The Nuclear Regulation Authority was newly established to review this change, but in reality, it was an organization under Kan’s direct control to prevent the restart of the nuclear reactors.

The arbitrary change in the standards troubled the nuclear power plant operators.

A drilling survey could be conducted, but that is impossible at the Tomari Nuclear Power Plant in Hokkaido, located just beyond a cape and surrounded by deep ocean.

Some of the nuclear power plants could not be restarted from the outset.

So, if 50,000 years is not good enough, why is 130,000 years good enough?

The meaning of the regulations is also unclear. 

Still, this is said to be because seismologists such as Kunihiko Shimazaki of the Seismological Research Institute of the University of Tokyo were appointed to the Regulatory Commission.

These seismologists insist that an earthquake, not a tsunami, caused the TEPCO Fukushima accident.

As an extension of this, they assert the theory that “if there is an active fault under the nuclear power plant, it will be out.

They say that this theory has been mainstreamed with the support of the anti-nuclear Asahi newspaper.
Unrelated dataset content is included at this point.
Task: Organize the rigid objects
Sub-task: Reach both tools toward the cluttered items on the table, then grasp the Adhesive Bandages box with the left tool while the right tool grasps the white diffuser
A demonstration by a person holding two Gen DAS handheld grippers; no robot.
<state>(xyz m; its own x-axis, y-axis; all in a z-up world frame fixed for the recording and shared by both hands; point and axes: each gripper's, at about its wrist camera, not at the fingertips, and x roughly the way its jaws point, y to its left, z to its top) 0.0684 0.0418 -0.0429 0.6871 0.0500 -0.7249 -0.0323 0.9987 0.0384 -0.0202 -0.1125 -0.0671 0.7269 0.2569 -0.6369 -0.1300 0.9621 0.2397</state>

The seismologists, led by the Seismological Research Institute of Tokyo University, are powerful and have a budget of tens of billions of dollars.

However, their track record is abysmal for the amount of money they have budgeted.

They failed to predict the Aftermath of the 2011 Tōhoku earthquake and tsunami, which killed 20,000 people.

The subsequent Kumamoto earthquake killed 250 people because they could not distinguish between foreshocks and mainshocks, let alone predict them.

The same is true of research on active faults.

When Hiroshi Sato of the Seismological Research Institute of the University of Tokyo discovered a “long white active fault” in his research on the Tachikawa fault, there was a big fuss. 

Still, in fact, it was a buried concrete pole.

How much credibility can be placed on such people’s “50,000 years old is not good enough” claim?

A few days ago, the regulatory commission’s review team declared that “the existence of an active fault beneath the Tsuruga Unit 2 reactor cannot be ruled out” in light of the seismologist’s standards and proclaimed that the reactor should be decommissioned.

It makes no sense to decommission a nuclear reactor built for 1 trillion yen based on the criteria outlined in an ex post facto law.

The reason for the decommissioning of the reactors is also based solely on the guesswork of seismologists.

Seismologist Robert Geller, a professor emeritus at the University of Tokyo, said, “Japan’s earthquake research is not predictive.

Japan’s earthquake research is clinging to the legend that it can predict earthquakes,” said Robert Geller, a seismologist and professor emeritus at Tokyo University. You can’t predict what nature will do. It is also a lie to say that a fault 50,000 years ago was dangerous and a fault 400,000 years ago would not move.”

Torahiko Terada also said something like that, as I recall.